Story and photos by Craig McCaa
On a chilly July morning Greg Walker sits in front of a powerful computer, a joystick in his hand. But he’s not playing video games. And instead of an imaginary battlefield or race course, his screen shows live, aerial video of our own location, a cluster of vehicles and tents on a hilltop 35 miles southeast of Fairbanks.
 
Walker is demonstrating the capabilities of an InSitu A-20 unmanned aircraft system (UAS) now circling about 1,000 feet above his camp. The aircraft under his control belongs to the Poker Flat Research Range, operated by the Geophysical Institute of the University of Alaska Fairbanks. Walker serves as range manager at Poker Flats, which recently acquired the A-20 to test new applications for a technology that so far has received mostly military use. The A-20 and its predecessors have amassed more than 40,000 hours of combat flying in the Middle East, according to InSitu.
 
Poker Flat plans on testing a wide range of potential uses for the UAS, Walker says. On this particular project, the aircraft is being used to map vegetation on the Stuart Creek Impact Area, an Army bombing range managed by Fort Wainwright.
 
The Army wants to assess the vegetation on the range so that it can better manage fires in the area, according to Fort Wainwright natural resources coordinator Jeremy Douse. Unexploded ordnance makes ground-based mapping of forest fuels too dangerous, he says. “We’re trying to map fuels in an area where you can’t really walk.”  
 
Two men sit before computer monitors at the A-20 control station. 

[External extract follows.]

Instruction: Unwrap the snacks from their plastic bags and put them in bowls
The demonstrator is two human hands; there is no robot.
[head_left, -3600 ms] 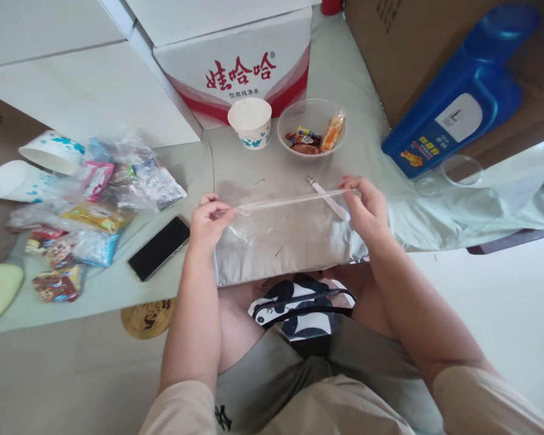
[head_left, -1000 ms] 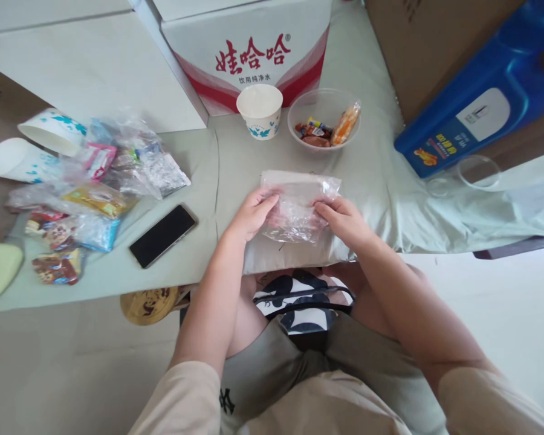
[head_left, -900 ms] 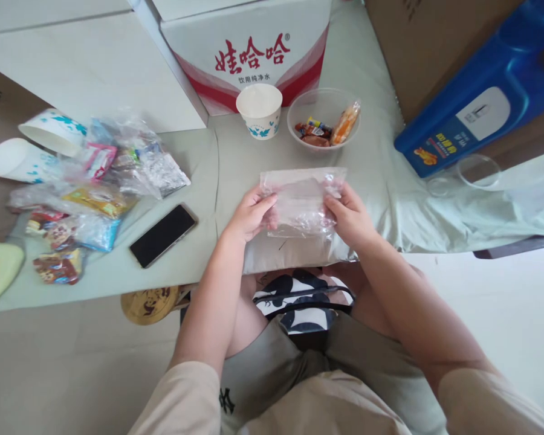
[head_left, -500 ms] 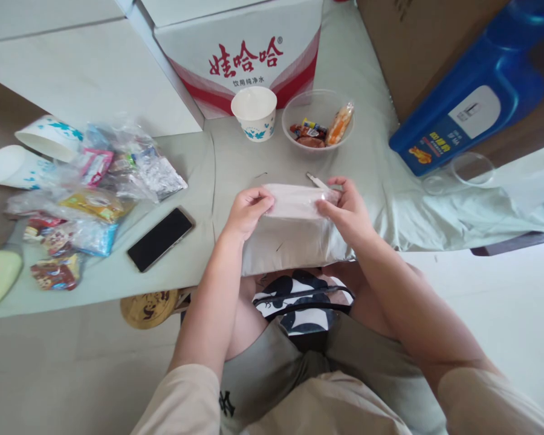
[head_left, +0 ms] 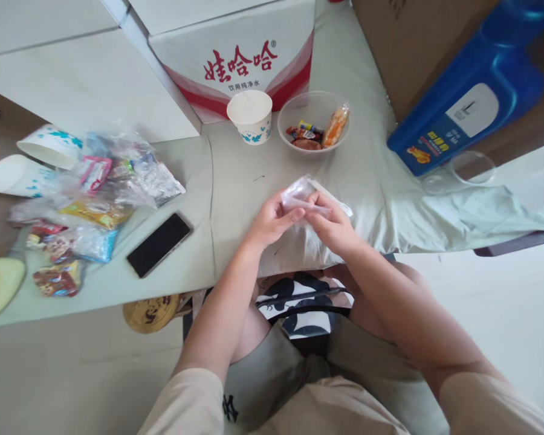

InSitu representative Martin Susser (right) controls the A-20's video camera while Greg Walker (left) checks the aircraft's position.
 
On this slightly hazy morning the UAS has been programmed to fly back and forth in straight lines as it collects video images of the forest beneath it. Although the aircraft is capable of flying itself, Walker and fellow Poker Flat researcher Don Hampton hover by the control station in case there’s any need to assume manual control of the UAS. Both men have had attended special training in operating UASs.
 
Cruising over the wooded valleys and ridges of the bombing range, the UAS transmits video images to the ground station, where they are stored on a computer. Later, computers will be used to sample select images from the video feed and combine them into a map distinguishing different types of vegetation.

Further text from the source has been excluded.